Activity – In the records below, begin at the line containing "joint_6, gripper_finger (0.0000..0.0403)" and end at the line containing "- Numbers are"; quote every line in that span exactly, including both boundary lines, and no others.

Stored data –

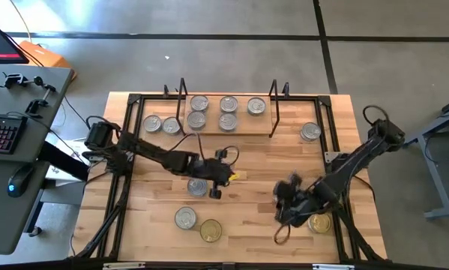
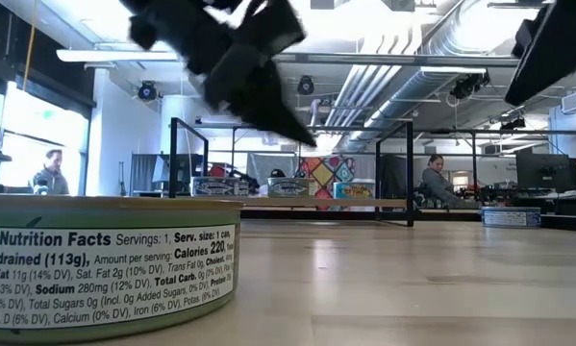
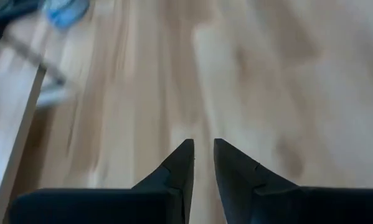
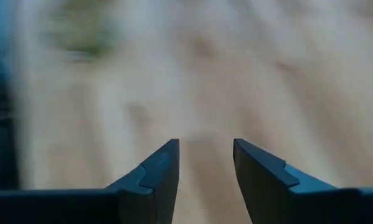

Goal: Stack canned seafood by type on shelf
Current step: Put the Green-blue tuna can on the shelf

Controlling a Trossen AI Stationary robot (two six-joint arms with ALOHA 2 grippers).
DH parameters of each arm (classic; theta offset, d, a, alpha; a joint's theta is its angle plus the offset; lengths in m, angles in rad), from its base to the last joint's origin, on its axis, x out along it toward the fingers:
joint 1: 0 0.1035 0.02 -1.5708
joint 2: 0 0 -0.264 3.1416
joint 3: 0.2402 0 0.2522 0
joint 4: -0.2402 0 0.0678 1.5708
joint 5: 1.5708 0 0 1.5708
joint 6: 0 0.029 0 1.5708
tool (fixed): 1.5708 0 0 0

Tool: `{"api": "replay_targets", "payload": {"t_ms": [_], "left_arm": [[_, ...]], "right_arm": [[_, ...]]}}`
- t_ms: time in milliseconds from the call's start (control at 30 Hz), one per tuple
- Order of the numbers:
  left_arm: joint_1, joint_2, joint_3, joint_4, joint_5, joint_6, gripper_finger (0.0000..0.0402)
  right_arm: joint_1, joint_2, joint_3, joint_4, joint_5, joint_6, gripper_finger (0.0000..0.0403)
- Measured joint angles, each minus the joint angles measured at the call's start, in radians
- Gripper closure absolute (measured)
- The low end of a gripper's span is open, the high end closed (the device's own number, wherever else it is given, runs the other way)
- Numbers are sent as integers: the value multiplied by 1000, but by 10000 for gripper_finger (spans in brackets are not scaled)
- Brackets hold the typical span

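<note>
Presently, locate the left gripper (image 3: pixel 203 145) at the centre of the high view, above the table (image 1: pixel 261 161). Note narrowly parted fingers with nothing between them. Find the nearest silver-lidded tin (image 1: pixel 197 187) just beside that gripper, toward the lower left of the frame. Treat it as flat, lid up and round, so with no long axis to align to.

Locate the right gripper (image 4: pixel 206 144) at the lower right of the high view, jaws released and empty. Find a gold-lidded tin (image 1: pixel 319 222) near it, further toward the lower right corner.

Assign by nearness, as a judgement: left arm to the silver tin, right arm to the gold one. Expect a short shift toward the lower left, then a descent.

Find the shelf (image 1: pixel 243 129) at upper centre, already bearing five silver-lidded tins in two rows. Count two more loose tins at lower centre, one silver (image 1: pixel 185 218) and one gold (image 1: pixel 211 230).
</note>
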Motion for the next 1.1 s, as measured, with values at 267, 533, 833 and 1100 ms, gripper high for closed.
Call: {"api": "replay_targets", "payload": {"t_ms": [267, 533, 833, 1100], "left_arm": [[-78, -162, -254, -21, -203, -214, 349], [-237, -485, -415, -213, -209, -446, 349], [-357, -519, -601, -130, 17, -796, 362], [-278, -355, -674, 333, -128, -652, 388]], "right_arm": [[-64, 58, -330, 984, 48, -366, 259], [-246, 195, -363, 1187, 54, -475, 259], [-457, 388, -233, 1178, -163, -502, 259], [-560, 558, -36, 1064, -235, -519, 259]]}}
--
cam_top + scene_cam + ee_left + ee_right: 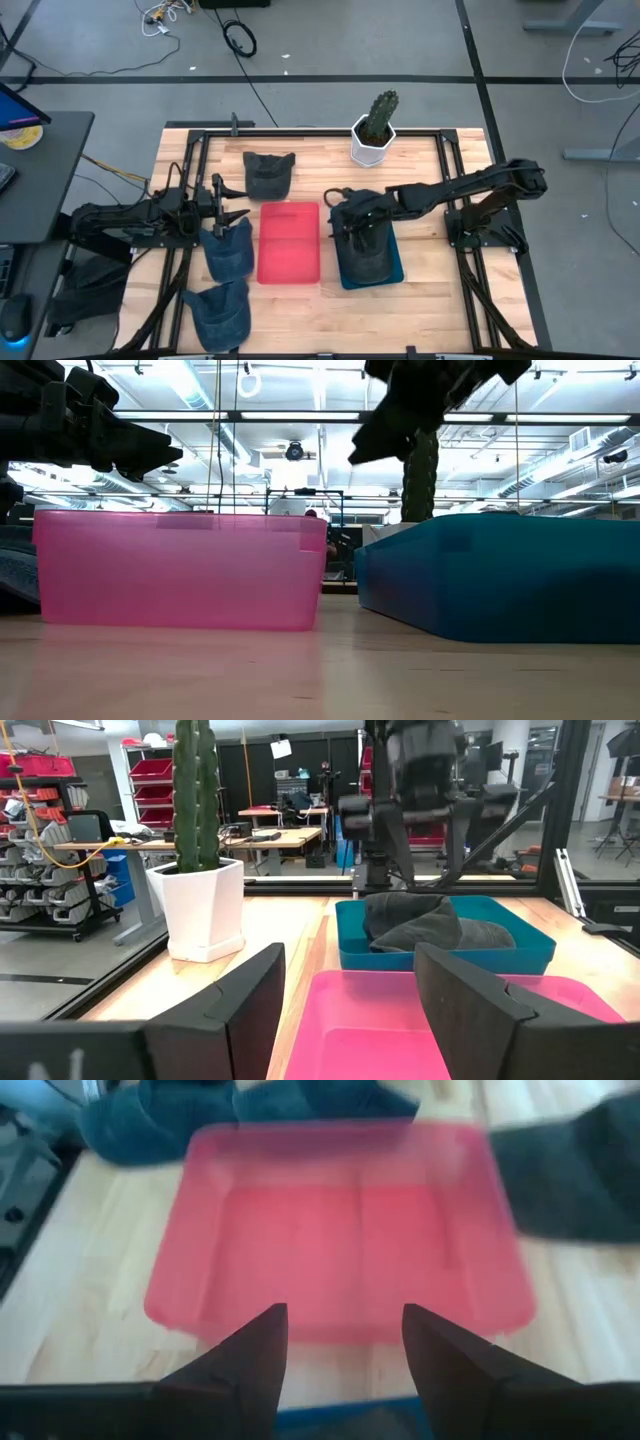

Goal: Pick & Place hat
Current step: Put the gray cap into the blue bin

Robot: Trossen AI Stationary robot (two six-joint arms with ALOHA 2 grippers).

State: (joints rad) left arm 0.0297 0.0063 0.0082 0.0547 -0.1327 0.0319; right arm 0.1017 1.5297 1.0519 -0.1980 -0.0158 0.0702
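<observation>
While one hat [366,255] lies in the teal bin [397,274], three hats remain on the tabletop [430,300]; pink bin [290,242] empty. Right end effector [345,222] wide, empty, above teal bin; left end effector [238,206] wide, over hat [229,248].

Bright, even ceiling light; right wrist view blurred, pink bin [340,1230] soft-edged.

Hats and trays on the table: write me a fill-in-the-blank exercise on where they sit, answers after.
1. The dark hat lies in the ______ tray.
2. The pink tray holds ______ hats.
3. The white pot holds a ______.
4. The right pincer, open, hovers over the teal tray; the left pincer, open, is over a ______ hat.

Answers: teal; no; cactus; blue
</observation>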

Response for this exercise –
  right_arm: joint_1, joint_2, joint_3, joint_4, joint_5, joint_6, gripper_finger (0.0000..0.0403)
- Measured joint angles, each minus the joint angles measured at the call's start, in radians
- Gripper closure absolute (measured)
- The low end of a gripper's span is open, the high end closed (the device's own number, wherever else it is given, runs the other way)
- Numbers are sent as integers: the value multiplied by 1000, but by 10000 for gripper_finger (spans in brackets are not scaled)

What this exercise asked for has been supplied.